PROBLEM TO WORK ON: Among the entries below, take the line with "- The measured" and the line with "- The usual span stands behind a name", and output them and every line between them exactly, with nothing else.

Collected data entries:
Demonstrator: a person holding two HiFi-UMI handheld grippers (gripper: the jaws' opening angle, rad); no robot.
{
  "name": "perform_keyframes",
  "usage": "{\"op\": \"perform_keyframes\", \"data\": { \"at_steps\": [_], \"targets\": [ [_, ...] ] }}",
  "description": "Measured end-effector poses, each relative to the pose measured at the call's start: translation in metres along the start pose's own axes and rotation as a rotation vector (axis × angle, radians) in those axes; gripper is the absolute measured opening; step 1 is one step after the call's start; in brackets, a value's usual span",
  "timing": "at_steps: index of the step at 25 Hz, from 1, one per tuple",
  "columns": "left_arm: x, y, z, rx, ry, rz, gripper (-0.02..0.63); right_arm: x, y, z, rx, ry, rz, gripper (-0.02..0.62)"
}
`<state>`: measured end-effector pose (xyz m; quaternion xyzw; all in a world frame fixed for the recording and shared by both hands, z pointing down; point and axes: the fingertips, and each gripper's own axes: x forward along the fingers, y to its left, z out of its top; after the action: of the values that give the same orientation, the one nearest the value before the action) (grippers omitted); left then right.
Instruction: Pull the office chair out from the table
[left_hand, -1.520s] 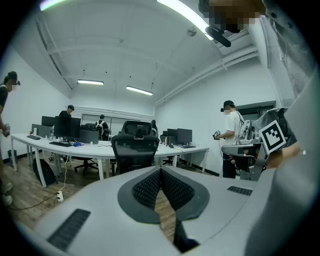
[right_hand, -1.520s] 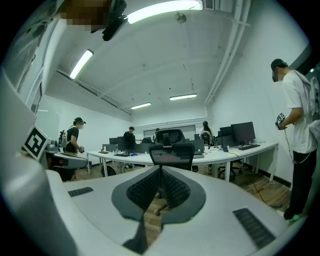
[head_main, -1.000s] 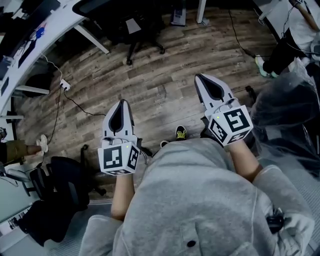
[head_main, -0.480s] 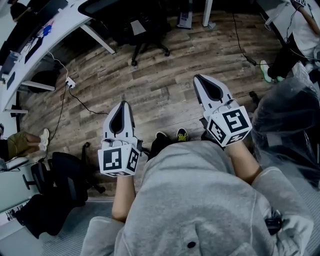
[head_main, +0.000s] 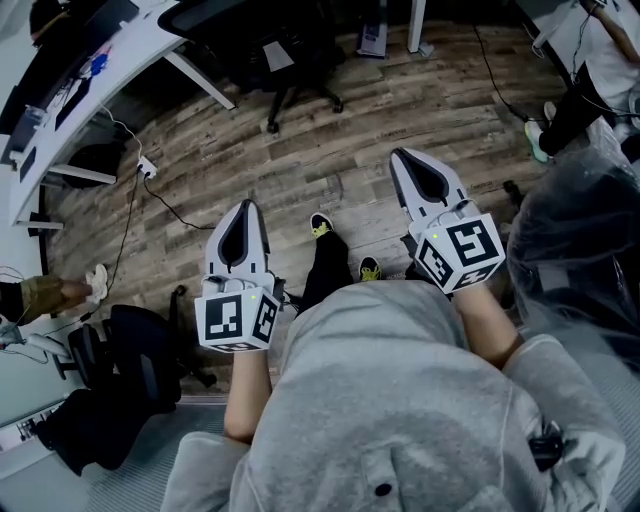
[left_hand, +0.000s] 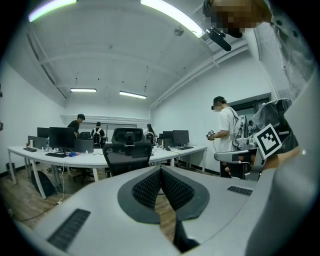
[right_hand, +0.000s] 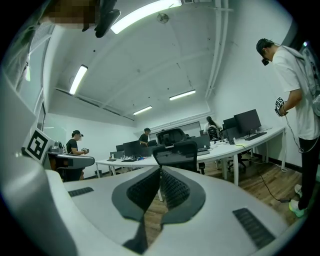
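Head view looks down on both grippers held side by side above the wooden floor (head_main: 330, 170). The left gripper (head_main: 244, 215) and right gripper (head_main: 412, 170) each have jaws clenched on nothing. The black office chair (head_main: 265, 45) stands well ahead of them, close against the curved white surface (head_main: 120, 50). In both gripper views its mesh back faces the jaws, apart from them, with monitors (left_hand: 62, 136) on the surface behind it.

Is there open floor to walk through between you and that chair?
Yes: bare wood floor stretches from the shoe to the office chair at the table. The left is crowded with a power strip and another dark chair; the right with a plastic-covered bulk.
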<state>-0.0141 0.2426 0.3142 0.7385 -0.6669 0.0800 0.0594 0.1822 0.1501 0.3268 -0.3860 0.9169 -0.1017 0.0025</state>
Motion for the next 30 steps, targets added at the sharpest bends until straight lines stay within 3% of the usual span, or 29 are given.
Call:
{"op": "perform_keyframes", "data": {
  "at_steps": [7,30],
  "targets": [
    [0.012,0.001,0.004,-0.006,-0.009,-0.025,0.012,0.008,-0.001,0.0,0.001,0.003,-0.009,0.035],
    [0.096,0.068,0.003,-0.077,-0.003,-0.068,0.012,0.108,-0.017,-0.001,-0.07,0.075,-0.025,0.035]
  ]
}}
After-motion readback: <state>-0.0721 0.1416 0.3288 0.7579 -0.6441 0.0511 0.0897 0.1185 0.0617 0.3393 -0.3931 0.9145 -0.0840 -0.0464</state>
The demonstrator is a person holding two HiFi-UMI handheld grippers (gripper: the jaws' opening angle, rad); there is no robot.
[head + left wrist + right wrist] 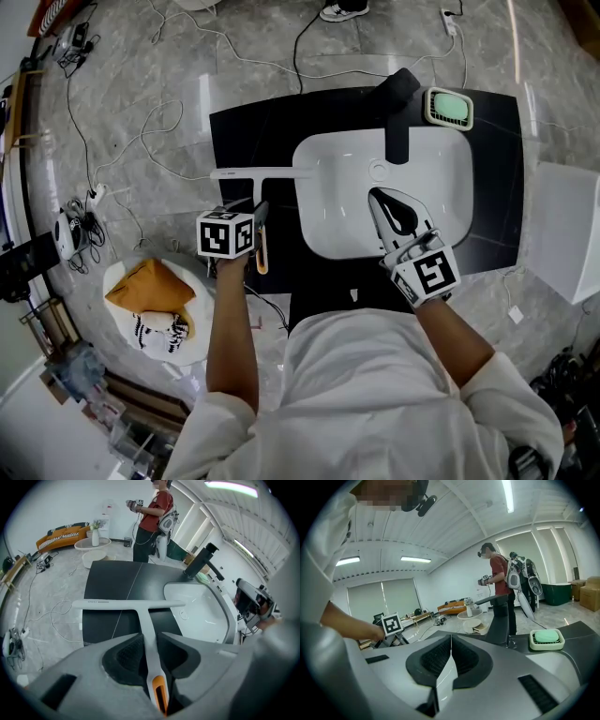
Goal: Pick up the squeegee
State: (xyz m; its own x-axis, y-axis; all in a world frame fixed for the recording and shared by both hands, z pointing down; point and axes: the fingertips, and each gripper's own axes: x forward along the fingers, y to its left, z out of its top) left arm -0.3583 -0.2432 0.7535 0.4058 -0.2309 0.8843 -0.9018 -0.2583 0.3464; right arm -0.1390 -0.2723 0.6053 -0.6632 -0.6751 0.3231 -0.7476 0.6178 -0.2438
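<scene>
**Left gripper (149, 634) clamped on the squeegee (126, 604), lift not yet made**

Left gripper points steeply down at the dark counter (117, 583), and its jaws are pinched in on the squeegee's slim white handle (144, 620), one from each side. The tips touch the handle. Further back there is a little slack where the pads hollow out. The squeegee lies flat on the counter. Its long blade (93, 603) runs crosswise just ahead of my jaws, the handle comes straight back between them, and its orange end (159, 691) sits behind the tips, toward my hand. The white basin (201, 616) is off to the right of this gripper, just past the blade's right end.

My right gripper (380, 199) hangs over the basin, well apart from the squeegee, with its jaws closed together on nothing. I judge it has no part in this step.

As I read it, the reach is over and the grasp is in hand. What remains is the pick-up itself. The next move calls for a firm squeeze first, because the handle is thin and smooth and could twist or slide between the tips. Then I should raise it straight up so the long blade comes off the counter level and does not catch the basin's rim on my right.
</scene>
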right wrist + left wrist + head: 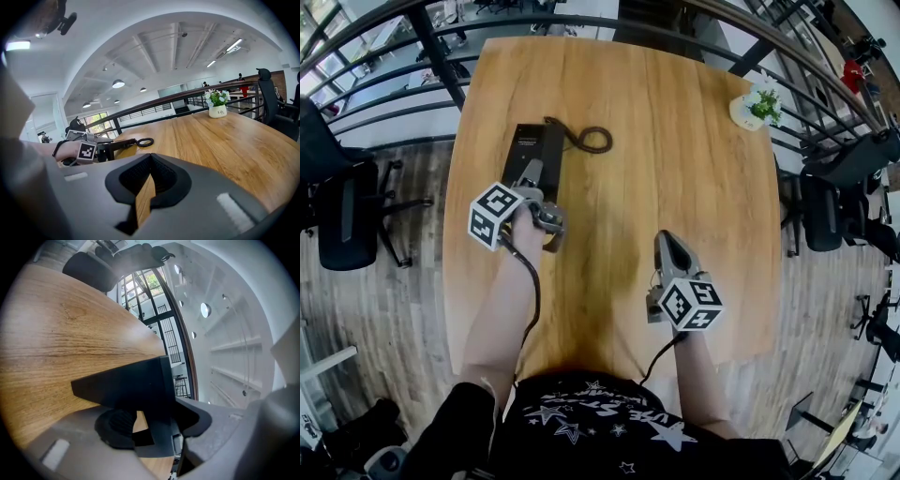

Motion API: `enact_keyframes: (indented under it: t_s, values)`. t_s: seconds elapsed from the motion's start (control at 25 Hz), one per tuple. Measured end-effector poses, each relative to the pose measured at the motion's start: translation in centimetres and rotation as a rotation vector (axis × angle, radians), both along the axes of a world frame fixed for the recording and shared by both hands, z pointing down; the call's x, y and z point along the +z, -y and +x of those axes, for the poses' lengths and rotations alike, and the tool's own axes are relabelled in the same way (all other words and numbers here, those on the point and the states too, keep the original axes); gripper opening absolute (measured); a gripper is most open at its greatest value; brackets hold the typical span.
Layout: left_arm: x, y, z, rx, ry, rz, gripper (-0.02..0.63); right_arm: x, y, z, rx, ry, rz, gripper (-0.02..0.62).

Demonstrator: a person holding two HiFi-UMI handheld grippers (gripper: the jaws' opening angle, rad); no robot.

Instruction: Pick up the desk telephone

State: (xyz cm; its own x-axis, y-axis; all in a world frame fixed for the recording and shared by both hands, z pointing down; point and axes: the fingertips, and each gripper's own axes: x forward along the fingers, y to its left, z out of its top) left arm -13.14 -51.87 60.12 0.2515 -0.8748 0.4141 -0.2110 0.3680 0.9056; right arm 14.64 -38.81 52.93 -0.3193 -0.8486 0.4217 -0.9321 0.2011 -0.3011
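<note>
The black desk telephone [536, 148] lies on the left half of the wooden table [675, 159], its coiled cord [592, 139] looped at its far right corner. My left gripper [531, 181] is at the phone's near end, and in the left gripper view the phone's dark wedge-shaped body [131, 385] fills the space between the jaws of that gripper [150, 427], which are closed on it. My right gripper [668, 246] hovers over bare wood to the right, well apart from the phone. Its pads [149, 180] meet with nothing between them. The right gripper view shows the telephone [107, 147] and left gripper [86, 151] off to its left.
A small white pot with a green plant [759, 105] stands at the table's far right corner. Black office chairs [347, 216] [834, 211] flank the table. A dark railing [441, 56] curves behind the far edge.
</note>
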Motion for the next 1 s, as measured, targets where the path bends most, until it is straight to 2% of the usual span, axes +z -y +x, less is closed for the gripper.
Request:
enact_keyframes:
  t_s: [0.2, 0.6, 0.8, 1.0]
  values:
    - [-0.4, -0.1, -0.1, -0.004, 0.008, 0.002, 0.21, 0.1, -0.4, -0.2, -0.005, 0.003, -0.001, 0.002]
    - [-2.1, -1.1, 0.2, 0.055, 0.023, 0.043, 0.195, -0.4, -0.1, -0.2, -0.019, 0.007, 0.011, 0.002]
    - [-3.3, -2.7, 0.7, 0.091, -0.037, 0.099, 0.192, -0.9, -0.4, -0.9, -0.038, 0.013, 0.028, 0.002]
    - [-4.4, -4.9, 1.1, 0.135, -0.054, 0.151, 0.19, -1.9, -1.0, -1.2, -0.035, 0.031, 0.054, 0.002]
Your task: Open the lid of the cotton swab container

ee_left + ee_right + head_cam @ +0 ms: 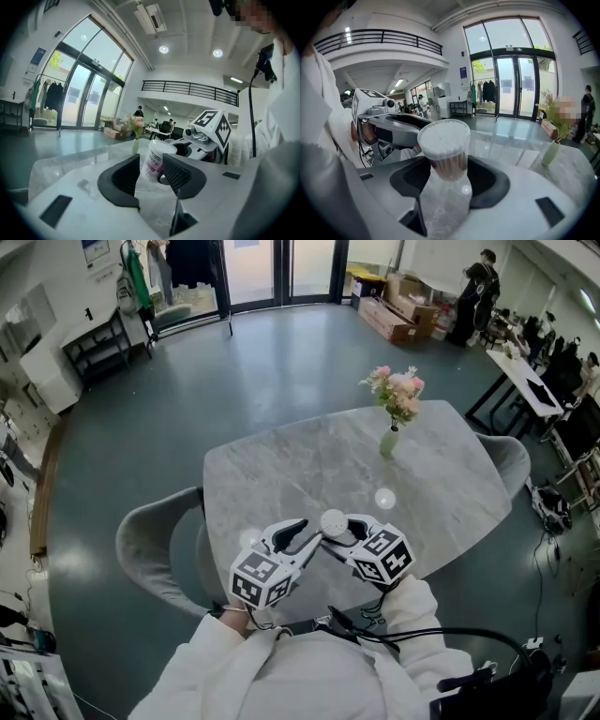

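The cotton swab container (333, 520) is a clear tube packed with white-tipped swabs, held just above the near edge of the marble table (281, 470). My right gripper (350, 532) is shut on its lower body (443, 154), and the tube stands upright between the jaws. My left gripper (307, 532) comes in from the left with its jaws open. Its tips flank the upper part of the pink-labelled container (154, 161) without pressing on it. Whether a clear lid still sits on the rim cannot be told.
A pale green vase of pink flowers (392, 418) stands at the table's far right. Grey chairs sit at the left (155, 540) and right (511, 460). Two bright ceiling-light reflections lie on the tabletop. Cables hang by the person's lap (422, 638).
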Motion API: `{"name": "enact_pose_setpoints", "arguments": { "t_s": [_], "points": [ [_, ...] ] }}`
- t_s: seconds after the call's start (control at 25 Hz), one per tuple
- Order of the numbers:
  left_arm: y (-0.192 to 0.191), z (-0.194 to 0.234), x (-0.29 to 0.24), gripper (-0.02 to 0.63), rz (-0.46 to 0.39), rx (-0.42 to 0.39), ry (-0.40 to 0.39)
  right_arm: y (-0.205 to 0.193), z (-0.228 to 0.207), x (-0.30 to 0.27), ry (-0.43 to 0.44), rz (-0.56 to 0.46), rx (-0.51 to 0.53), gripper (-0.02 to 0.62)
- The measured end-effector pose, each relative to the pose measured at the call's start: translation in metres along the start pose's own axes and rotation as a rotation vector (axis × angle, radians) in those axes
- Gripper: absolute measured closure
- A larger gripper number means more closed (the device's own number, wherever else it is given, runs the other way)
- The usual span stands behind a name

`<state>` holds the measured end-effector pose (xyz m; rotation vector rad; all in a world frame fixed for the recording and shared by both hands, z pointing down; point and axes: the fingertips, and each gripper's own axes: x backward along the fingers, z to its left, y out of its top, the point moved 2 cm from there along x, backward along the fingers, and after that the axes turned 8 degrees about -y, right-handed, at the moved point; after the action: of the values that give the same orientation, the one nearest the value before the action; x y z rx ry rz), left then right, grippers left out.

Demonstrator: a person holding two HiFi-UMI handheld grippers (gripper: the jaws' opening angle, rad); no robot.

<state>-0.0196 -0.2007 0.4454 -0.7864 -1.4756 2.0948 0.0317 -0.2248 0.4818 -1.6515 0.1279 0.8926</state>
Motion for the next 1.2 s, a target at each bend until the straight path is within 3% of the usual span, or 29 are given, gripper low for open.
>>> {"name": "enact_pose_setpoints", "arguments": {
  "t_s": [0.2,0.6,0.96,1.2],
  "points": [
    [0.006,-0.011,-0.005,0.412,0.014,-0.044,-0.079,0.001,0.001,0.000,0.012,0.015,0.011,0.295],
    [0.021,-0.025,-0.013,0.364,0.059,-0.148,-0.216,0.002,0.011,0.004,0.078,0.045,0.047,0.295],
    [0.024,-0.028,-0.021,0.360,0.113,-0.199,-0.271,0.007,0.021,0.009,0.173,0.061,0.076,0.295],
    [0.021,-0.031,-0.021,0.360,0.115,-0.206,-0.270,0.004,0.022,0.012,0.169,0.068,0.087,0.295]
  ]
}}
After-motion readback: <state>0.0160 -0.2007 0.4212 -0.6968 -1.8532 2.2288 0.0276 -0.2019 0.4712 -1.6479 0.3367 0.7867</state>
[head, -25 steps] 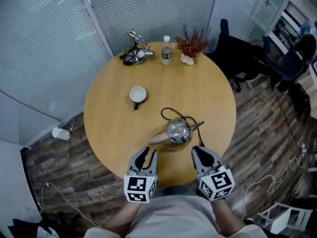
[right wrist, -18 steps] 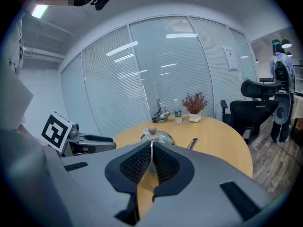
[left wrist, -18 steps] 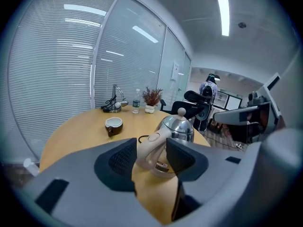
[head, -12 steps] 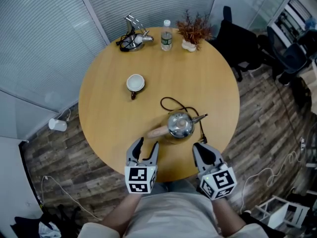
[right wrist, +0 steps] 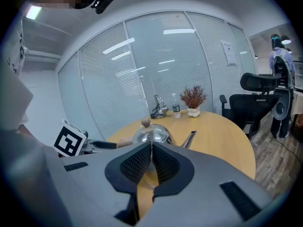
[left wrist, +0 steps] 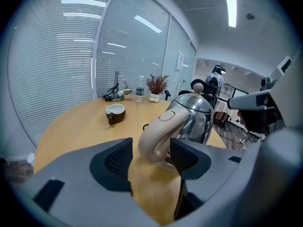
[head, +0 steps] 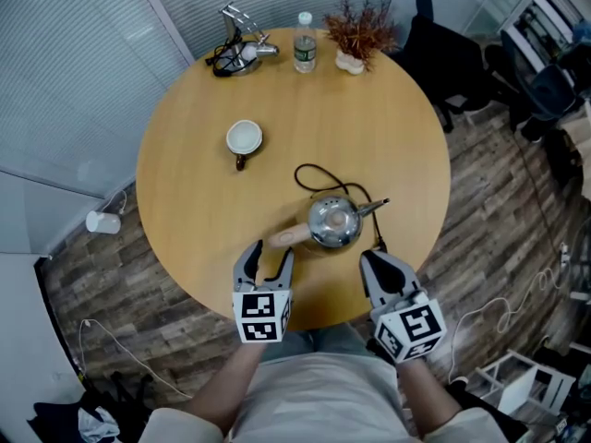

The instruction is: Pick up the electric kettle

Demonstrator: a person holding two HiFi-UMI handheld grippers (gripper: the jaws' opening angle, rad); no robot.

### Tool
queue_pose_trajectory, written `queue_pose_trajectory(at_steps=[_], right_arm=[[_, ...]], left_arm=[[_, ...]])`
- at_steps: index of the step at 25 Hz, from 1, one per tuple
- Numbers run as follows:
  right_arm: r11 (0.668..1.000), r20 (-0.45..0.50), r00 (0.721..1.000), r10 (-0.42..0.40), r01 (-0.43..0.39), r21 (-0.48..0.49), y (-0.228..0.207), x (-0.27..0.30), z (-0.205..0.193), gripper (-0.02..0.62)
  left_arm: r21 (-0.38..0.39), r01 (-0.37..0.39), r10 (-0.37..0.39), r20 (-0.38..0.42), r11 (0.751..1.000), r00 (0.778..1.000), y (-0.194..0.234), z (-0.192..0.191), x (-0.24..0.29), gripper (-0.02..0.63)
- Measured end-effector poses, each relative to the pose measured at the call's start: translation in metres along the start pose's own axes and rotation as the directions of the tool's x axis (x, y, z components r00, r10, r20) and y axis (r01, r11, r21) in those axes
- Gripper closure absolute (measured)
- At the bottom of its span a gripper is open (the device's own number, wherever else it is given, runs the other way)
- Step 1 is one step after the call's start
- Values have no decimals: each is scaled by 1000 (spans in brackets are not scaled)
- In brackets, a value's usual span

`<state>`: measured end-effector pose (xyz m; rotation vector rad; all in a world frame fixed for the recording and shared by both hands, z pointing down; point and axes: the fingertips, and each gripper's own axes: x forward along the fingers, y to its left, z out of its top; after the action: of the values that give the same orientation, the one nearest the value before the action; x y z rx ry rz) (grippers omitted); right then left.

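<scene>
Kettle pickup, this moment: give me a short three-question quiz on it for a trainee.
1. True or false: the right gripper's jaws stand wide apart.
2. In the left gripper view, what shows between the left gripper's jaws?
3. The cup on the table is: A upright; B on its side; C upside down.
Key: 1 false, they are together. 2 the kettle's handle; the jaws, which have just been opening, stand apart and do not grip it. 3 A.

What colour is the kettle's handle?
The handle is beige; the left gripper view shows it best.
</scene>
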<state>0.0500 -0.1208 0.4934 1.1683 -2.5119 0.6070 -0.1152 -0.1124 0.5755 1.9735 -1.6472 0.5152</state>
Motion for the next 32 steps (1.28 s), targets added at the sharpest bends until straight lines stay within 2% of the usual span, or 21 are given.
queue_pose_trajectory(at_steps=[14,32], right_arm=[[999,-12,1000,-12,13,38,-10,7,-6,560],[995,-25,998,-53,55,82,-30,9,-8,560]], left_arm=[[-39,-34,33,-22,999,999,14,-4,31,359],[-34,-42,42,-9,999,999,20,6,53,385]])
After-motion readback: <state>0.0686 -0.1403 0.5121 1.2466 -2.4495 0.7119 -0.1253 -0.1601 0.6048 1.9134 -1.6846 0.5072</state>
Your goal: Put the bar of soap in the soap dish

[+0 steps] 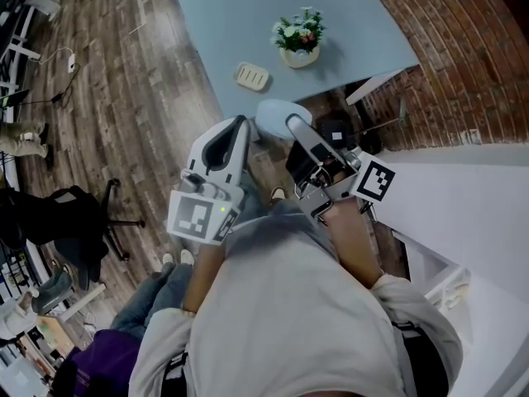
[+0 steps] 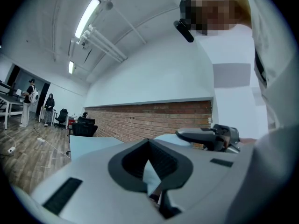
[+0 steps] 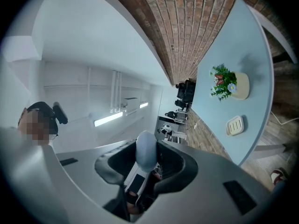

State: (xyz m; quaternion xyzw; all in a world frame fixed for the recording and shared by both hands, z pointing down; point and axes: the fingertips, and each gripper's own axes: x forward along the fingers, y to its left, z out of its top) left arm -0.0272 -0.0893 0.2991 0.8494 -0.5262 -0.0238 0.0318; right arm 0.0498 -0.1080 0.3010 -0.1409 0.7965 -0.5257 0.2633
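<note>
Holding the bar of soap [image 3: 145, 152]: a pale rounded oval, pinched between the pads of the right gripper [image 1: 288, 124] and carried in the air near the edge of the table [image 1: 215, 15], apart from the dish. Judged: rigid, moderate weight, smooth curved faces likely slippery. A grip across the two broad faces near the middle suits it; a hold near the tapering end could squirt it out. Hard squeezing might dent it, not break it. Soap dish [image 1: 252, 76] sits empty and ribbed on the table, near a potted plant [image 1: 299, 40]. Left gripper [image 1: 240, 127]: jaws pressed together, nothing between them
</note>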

EXERCISE RESPONSE:
- The measured end-effector pose, each relative to the pose measured at the call's start: translation in metres along the start pose's own axes and rotation as a rotation vector (axis × angle, radians) in those axes
- Gripper: absolute measured closure
- A larger gripper number means more closed (the device's own number, wherever else it is given, runs the other way)
- The usual span stands behind a name

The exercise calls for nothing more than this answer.